When seeing this I’m a bit saddened that people would even think of all these crazy solutions like scaling it up to 25 servers using docker containers, while the solution is so simple: use the right tool for the job. I’ve the feeling that a lot of programmers out there are missing some core fundamentals and are just throwing more CPU and memory at a problem, when it doesn’t perform well. As opposed to truly understanding what’s happening.
Honestly this seems like something relatively easily solvable with node and some lambdas consuming a queue way better than what they had.
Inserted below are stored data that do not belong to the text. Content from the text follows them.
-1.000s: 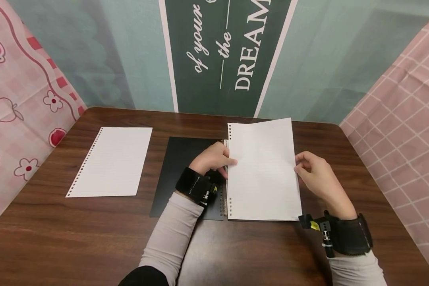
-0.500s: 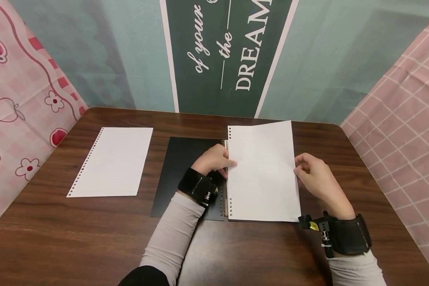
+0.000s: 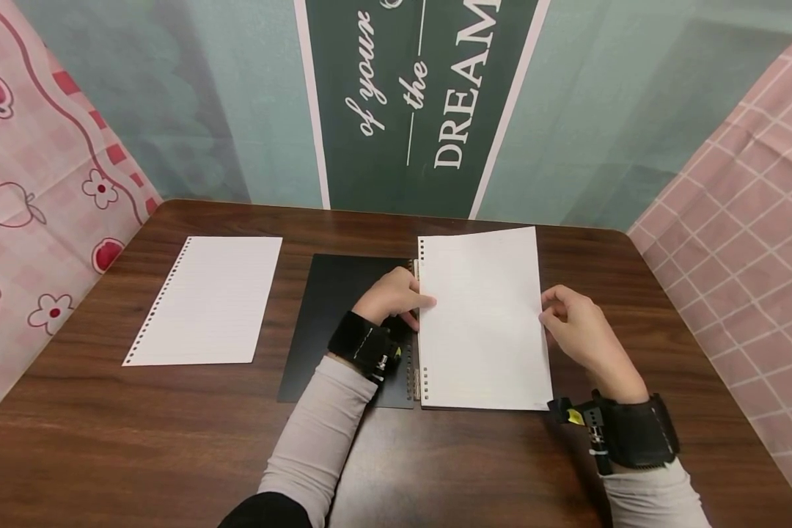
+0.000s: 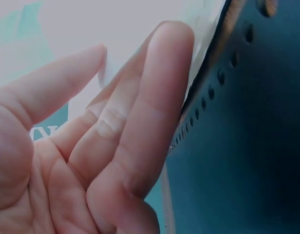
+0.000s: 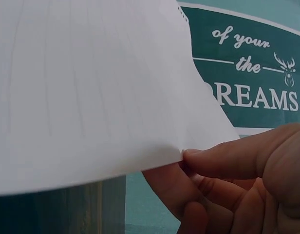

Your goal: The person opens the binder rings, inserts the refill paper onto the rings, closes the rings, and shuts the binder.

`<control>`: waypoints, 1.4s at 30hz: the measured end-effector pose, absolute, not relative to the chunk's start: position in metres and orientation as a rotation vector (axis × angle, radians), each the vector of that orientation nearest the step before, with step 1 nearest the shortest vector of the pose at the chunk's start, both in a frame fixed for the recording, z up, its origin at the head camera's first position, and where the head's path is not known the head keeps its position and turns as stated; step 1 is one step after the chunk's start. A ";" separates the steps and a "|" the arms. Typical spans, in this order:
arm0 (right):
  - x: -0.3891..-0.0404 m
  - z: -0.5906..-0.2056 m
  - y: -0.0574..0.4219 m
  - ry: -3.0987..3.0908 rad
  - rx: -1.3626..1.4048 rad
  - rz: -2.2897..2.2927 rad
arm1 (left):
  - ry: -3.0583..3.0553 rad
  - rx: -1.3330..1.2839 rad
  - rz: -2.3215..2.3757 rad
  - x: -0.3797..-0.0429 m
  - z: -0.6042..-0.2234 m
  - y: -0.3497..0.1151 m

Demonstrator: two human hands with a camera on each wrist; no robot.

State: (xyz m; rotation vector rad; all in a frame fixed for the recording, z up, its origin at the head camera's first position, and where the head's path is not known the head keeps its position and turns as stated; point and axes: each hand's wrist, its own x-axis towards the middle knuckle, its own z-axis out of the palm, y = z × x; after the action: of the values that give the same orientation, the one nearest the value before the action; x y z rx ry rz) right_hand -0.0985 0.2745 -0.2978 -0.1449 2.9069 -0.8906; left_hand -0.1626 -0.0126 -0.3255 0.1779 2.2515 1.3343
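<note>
A white loose-leaf sheet, faintly ruled and punched with holes down its left side, lies over the right half of an open black binder. My left hand holds the punched edge near the spine, thumb on top and fingers underneath. The same left hand fills much of the left wrist view, beside the binder cover's row of holes. At the opposite edge, my right hand pinches the sheet between thumb and fingers. The right wrist view shows the sheet bowed upward there. Most of the rings are hidden.
Another punched sheet lies flat on the brown wooden table to the left. A green printed backdrop stands behind the table. Pink patterned cloths hang at the left and right.
The held sheet has shifted slightly toward me, its top edge now lower. My right hand has moved a little left with it. My left hand stays nearly in place.
</note>
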 end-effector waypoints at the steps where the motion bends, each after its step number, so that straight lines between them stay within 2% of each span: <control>1: -0.099 -0.298 0.275 2.905 -0.146 -0.892 | 2.252 0.175 1.336 -0.163 -0.326 -0.013; 21: -0.104 -0.309 0.275 2.866 -0.121 -0.911 | 2.237 0.036 1.405 -0.169 -0.330 -0.021; 42: -0.109 -0.329 0.273 2.838 -0.081 -0.918 | 2.239 0.002 1.389 -0.168 -0.332 -0.021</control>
State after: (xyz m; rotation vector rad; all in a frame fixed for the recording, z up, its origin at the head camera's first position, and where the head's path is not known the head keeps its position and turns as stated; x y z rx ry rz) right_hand -0.1087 0.2728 -0.3287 -0.0806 2.8375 -0.9177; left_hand -0.1682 -0.0213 -0.3320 0.0016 2.2392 1.3895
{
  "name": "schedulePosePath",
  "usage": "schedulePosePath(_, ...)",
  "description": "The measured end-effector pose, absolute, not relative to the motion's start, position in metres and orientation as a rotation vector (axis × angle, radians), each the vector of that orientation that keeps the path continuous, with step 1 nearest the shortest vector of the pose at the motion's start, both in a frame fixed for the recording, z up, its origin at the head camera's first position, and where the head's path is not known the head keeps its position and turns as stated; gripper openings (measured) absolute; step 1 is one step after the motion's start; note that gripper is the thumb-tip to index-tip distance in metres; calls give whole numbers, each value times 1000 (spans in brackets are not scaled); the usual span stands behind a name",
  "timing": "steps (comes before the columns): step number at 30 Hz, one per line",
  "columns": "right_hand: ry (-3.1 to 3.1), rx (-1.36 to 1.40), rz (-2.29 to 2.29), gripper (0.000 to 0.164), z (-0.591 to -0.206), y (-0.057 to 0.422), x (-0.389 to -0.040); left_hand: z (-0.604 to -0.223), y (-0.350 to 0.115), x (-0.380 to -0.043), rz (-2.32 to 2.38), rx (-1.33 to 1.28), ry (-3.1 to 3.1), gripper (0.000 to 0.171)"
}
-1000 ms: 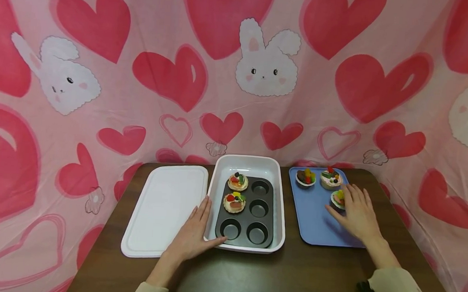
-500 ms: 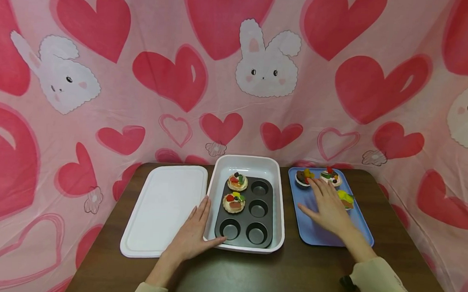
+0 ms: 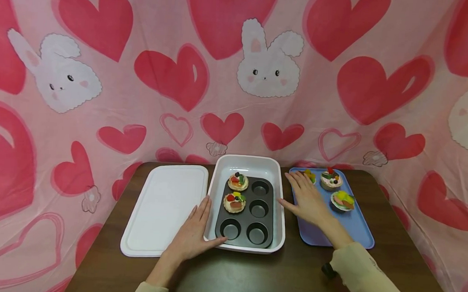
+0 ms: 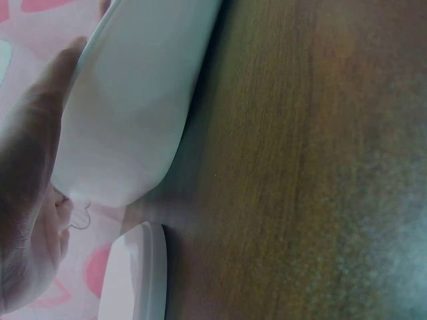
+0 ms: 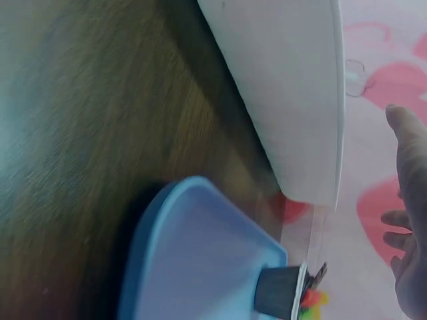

Just use some rxjs...
It wasn't swapping a module from C++ to Rust, it was taking a nearly completely unoptimized Node-only loop and putting some functionality in a Rust-based module and rewriting the Node-based side a bit to compensate.
Rule of thumb, the inherent speed and efficiency of a programming language is rarely enough to overcome a poorly written algorithm/data structure. Porting your bad JS code to rust will only create bad rust code.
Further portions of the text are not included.